Assigned task »
Lines from the line with "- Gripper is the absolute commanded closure" to the line with "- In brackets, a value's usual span" in the entries below, and only those, must be output exactly, with both ends included.

Stored data »
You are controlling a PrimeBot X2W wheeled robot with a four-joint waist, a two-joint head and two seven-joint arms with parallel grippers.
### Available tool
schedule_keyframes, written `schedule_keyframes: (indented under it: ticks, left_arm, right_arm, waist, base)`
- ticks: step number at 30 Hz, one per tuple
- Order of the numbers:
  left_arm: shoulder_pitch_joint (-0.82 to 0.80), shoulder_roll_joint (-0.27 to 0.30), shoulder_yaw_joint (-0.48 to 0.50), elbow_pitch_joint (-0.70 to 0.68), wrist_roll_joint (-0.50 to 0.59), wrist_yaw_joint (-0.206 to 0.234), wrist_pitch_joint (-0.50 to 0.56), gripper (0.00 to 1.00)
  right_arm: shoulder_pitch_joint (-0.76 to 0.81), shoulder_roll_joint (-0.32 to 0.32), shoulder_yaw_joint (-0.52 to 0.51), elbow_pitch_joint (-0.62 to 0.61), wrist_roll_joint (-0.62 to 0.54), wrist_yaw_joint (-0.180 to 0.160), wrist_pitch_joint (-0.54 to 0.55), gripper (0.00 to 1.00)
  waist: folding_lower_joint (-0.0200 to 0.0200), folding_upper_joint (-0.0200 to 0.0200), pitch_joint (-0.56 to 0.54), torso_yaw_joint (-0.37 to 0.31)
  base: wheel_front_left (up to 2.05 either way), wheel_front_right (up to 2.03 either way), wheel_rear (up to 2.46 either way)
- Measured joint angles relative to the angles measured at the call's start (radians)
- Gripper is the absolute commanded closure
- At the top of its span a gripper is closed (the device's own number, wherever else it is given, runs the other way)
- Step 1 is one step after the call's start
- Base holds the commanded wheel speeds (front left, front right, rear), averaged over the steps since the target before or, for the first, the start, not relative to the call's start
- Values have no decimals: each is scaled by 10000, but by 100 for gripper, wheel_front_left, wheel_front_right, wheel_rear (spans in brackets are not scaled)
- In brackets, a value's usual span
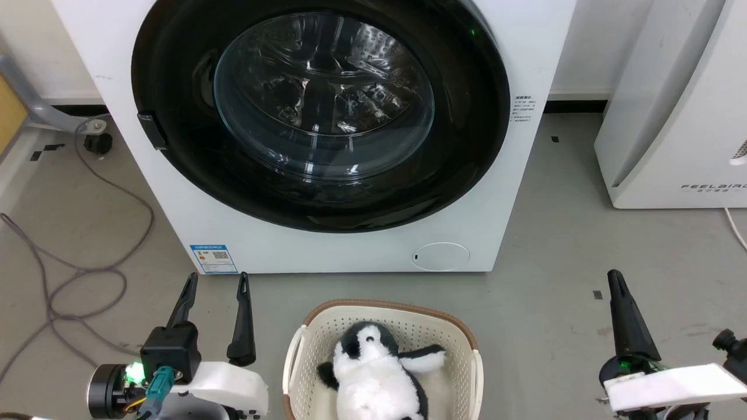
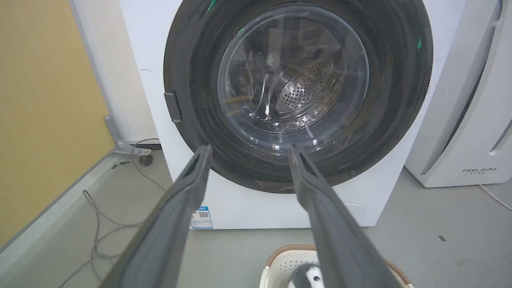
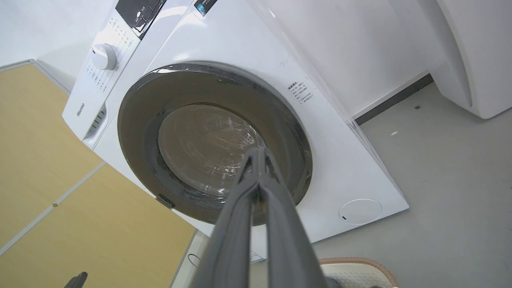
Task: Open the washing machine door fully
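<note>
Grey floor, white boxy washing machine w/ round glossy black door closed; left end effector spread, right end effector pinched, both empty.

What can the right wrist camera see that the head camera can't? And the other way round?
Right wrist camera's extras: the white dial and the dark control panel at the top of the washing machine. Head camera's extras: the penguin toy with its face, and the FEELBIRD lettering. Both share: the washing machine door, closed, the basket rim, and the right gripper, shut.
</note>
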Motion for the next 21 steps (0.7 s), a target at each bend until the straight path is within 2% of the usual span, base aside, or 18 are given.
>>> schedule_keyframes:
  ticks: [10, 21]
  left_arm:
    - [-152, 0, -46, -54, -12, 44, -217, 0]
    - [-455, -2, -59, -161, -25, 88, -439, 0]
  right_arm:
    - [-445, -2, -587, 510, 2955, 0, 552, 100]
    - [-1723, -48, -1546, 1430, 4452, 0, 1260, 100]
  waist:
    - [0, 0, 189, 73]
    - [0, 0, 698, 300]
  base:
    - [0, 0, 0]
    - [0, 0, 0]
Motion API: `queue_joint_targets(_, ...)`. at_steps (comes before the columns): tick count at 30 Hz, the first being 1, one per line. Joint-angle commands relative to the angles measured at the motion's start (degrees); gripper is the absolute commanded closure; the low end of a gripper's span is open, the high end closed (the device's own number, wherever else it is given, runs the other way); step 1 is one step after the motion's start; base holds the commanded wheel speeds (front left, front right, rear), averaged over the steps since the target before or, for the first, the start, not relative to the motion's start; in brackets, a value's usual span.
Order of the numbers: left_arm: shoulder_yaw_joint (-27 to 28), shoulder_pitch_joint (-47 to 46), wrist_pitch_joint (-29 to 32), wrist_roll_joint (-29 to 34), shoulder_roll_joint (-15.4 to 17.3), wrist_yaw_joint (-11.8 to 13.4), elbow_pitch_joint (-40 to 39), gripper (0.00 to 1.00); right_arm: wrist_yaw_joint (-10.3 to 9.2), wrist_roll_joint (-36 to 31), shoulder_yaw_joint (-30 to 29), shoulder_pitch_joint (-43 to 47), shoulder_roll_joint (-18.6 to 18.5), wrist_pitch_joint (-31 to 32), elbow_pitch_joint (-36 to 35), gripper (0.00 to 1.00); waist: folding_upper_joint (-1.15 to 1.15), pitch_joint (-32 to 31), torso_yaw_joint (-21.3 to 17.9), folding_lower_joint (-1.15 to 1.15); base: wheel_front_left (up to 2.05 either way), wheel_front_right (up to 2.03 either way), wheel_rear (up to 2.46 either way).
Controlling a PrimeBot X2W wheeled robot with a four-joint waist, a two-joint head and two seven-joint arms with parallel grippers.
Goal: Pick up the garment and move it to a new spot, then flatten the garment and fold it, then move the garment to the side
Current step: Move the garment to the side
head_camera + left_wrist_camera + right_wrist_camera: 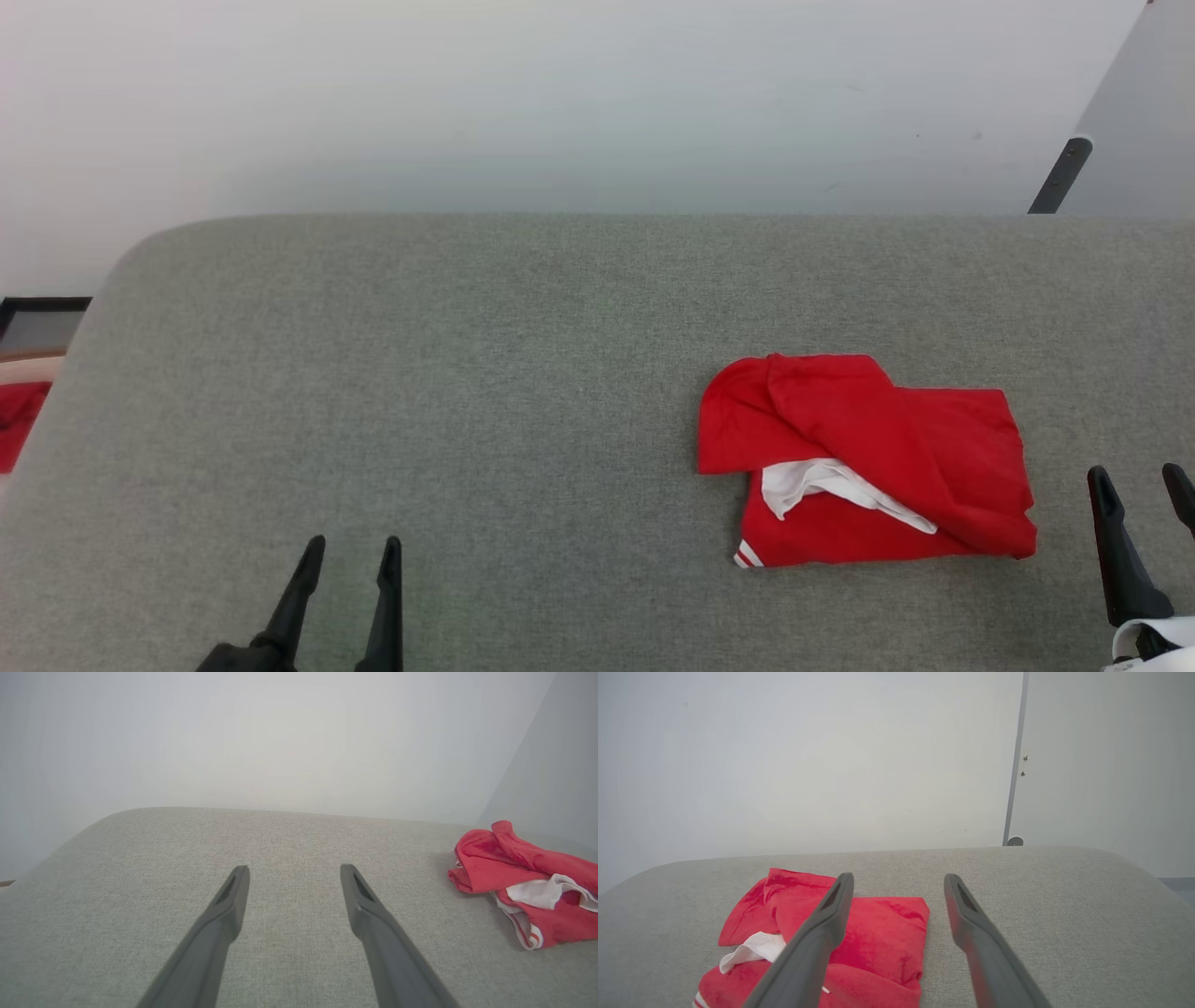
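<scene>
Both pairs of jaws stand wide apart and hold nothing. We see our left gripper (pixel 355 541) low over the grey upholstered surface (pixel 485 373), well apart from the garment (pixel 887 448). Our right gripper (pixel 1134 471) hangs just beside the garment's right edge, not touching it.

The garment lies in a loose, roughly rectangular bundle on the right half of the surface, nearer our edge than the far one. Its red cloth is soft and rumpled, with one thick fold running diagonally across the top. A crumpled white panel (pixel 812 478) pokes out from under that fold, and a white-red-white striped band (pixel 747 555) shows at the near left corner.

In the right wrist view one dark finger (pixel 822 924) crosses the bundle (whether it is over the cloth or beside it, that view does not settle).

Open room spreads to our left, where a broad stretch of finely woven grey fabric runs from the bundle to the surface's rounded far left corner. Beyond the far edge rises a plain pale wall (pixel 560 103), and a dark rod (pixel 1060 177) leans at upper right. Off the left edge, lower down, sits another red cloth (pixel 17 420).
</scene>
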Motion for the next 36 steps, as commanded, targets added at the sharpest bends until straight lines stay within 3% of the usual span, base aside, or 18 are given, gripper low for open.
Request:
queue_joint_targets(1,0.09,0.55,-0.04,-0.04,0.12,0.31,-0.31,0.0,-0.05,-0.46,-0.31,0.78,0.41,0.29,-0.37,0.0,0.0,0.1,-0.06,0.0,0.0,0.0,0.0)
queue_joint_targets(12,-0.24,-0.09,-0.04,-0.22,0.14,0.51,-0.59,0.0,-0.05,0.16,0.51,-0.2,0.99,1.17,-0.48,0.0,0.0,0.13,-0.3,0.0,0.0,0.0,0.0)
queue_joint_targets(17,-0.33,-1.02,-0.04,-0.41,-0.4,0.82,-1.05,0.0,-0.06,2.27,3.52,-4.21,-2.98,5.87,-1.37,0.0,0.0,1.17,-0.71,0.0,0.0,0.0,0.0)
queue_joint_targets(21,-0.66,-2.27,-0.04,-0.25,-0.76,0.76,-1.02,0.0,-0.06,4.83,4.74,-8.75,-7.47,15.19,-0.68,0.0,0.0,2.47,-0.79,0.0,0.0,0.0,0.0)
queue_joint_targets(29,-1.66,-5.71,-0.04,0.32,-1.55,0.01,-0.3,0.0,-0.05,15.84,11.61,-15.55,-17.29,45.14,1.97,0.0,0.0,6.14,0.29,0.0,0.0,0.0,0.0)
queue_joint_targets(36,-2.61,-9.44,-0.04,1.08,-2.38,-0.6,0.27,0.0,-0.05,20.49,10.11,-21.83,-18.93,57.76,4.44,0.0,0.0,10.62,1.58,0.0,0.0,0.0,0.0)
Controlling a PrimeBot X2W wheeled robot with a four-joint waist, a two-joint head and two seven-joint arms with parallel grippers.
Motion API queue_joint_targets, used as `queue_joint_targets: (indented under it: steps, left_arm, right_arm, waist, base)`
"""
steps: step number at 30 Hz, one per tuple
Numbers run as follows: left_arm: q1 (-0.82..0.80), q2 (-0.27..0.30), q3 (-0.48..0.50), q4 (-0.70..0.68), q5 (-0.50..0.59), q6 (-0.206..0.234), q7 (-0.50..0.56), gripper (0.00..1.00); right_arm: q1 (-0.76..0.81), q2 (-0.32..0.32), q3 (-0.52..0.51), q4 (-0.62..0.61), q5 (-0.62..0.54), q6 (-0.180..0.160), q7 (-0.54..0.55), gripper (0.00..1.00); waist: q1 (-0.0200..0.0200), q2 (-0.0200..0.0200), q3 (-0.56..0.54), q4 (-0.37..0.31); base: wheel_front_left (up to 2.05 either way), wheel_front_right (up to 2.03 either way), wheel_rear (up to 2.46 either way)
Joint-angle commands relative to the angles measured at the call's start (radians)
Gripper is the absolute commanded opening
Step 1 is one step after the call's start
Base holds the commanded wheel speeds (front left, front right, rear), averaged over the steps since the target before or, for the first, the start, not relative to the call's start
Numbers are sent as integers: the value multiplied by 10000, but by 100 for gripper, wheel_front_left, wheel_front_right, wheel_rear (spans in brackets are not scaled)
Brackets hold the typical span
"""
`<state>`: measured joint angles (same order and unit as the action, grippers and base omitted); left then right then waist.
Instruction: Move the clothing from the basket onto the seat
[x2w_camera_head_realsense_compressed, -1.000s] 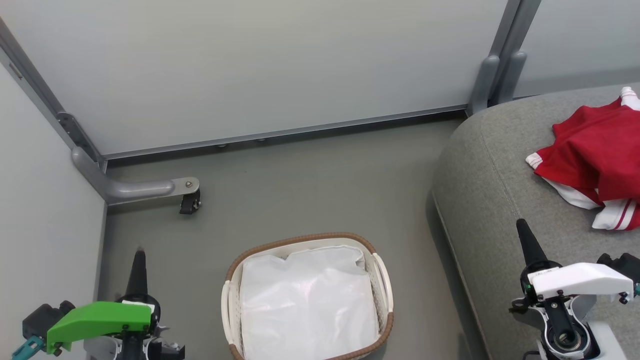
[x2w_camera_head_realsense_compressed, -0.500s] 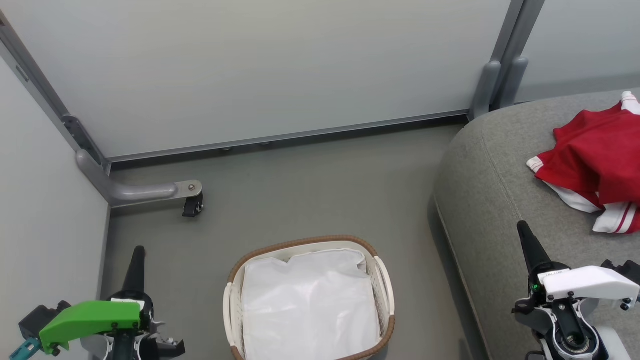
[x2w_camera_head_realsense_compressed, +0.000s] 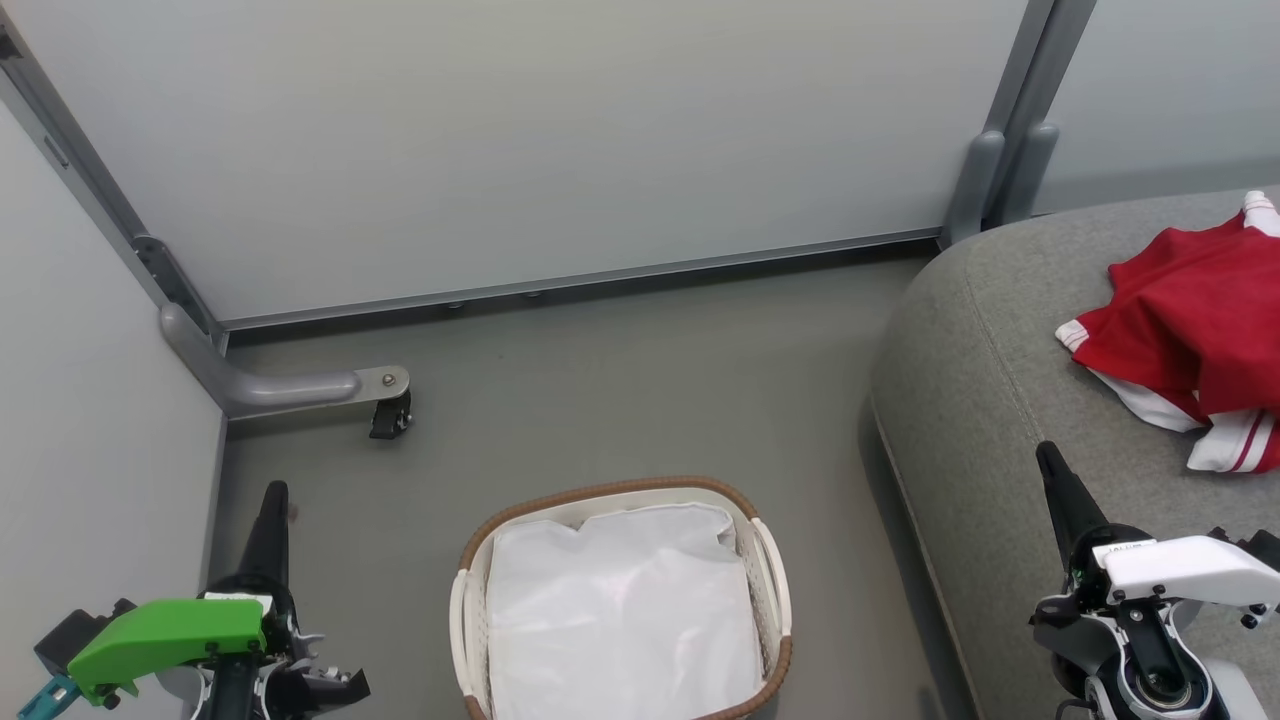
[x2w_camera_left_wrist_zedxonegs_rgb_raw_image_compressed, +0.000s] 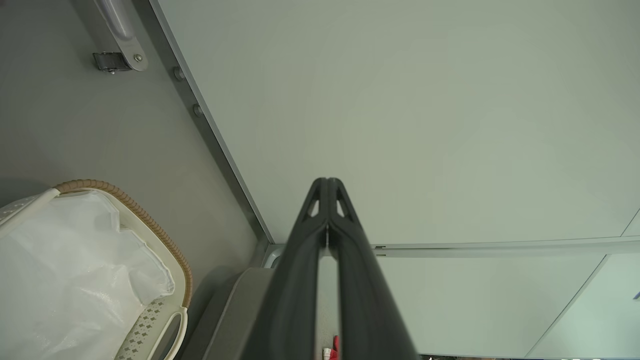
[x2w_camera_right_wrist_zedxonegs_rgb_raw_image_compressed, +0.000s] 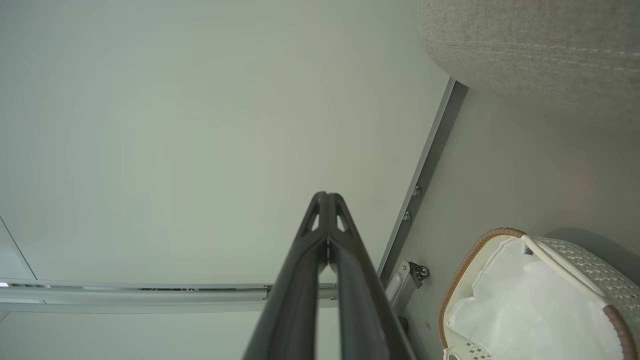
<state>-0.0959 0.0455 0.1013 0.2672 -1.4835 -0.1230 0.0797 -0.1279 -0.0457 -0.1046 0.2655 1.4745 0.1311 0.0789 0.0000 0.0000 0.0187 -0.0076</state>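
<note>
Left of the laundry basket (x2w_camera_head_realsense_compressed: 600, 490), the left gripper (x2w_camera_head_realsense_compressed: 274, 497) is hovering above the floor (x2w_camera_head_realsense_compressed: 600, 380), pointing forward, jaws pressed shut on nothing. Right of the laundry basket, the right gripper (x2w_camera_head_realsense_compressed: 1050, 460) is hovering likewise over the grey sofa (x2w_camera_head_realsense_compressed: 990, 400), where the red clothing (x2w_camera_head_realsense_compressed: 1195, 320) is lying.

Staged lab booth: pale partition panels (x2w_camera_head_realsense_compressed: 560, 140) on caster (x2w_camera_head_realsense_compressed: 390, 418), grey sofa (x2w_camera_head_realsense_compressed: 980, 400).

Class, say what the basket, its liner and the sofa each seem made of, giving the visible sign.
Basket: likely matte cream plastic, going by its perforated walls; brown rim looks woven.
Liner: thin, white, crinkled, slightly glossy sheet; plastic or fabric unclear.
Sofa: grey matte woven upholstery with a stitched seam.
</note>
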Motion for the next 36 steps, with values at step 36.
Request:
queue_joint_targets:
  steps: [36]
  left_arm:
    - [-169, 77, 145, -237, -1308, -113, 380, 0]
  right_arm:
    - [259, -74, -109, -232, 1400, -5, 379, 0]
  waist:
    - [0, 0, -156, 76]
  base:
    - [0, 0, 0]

Reply »
- Gripper is the absolute commanded closure
- At the top of its span a gripper is closed (the device's own number, wherever else it is given, runs the other way)
- Step 1 is one step after the call's start
- Base holds the commanded wheel speeds (front left, front right, rear), averaged over the steps since the target before or, for the first, the start, not relative to the call's start
- Values have no decimals: each is scaled by 10000, but by 100 for gripper, wheel_front_left, wheel_front_right, wheel_rear (spans in brackets are not scaled)
- In brackets, a value's usual span

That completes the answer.